— Information supplied —
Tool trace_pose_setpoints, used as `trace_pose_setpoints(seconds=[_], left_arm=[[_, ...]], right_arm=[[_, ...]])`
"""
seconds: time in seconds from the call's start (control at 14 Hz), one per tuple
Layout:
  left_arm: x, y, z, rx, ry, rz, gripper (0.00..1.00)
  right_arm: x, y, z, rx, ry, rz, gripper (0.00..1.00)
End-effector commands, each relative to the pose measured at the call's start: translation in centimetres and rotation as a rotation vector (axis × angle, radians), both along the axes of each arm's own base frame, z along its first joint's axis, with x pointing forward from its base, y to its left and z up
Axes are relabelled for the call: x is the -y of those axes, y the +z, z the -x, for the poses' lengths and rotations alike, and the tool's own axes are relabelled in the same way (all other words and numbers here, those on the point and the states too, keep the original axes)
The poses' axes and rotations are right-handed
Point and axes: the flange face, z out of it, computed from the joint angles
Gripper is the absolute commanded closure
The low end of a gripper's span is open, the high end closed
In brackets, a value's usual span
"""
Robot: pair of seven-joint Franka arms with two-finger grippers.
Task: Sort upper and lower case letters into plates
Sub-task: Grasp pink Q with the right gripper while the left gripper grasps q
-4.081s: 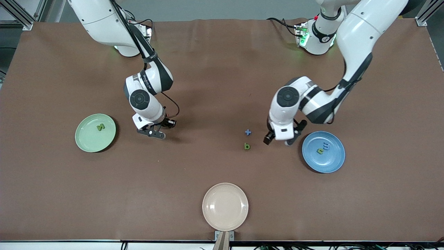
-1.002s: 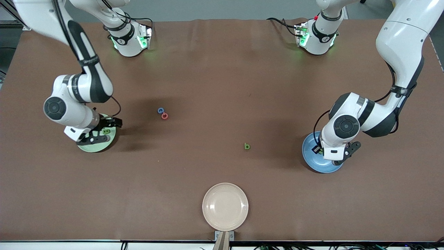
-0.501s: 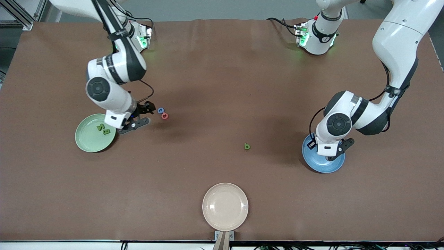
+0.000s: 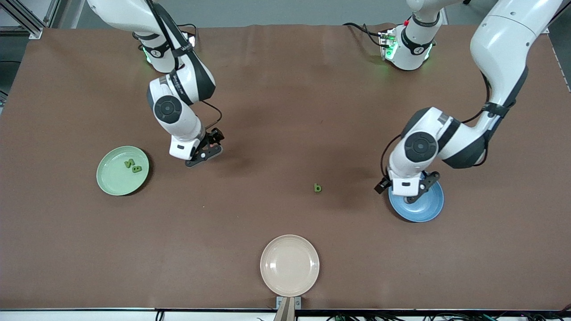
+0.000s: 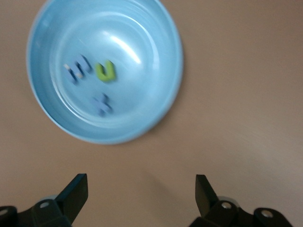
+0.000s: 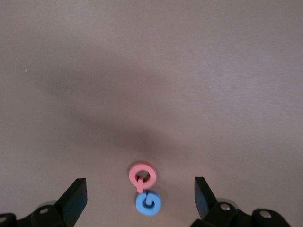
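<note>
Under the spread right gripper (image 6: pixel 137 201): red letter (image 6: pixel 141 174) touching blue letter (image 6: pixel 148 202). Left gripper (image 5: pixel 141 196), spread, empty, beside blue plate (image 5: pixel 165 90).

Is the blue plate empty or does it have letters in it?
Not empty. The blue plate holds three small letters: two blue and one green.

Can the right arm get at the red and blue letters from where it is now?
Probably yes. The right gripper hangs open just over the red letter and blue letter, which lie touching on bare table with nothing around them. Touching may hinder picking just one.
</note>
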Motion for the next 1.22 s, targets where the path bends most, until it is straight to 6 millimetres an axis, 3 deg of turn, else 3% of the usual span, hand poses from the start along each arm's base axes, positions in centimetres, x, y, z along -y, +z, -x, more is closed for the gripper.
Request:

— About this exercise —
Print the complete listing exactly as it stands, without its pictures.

— Response below —
Tool trace_pose_setpoints, used as `trace_pose_setpoints(seconds=[_], left_arm=[[_, ...]], right_arm=[[_, ...]])`
"""
seconds: time in seconds from the call's start (control at 14 Hz), one per tuple
Layout:
  left_arm: x, y, z, rx, ry, rz, gripper (0.00..1.00)
  right_arm: x, y, z, rx, ry, rz, gripper (0.00..1.00)
End-effector commands, each relative to the pose measured at the call's start: translation in centimetres and rotation as a rotation vector (axis × angle, radians), both along the axes of each arm's own base frame, z along its first joint's axis, with x pointing forward from its base, y to its left and z up
Axes are relabelled for the call: x is the -y of those axes, y the +z, z the -x, for the poses' lengths and rotations alike, and the tool's own axes are relabelled in the same way (all other words and numbers here, those on the point and the states too, keep the original axes)
The poses' axes and rotations are right-handed
Point and axes: the flange face, z out of it, computed from the joint angles
Gripper is the absolute commanded closure
The low end of a gripper's span is open, the high end closed
In brackets, a value's usual span
"""
Robot: pair of seven-joint Franka arms with two-finger grippers.
Task: Sort upper and lower case letters into plates
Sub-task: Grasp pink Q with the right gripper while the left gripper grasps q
-4.081s: 
-1.002s: 
-0.501s: 
+0.000s: 
+0.000s: 
+0.000s: 
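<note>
Under the spread right gripper (image 6: pixel 137 201): red letter (image 6: pixel 141 174) touching blue letter (image 6: pixel 148 202). Left gripper (image 5: pixel 141 196), spread, empty, beside blue plate (image 5: pixel 165 90).

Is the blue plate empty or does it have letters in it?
Not empty. The blue plate holds three small letters: two blue and one green.

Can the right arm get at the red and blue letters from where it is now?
Probably yes. The right gripper hangs open just over the red letter and blue letter, which lie touching on bare table with nothing around them. Touching may hinder picking just one.
</note>
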Motion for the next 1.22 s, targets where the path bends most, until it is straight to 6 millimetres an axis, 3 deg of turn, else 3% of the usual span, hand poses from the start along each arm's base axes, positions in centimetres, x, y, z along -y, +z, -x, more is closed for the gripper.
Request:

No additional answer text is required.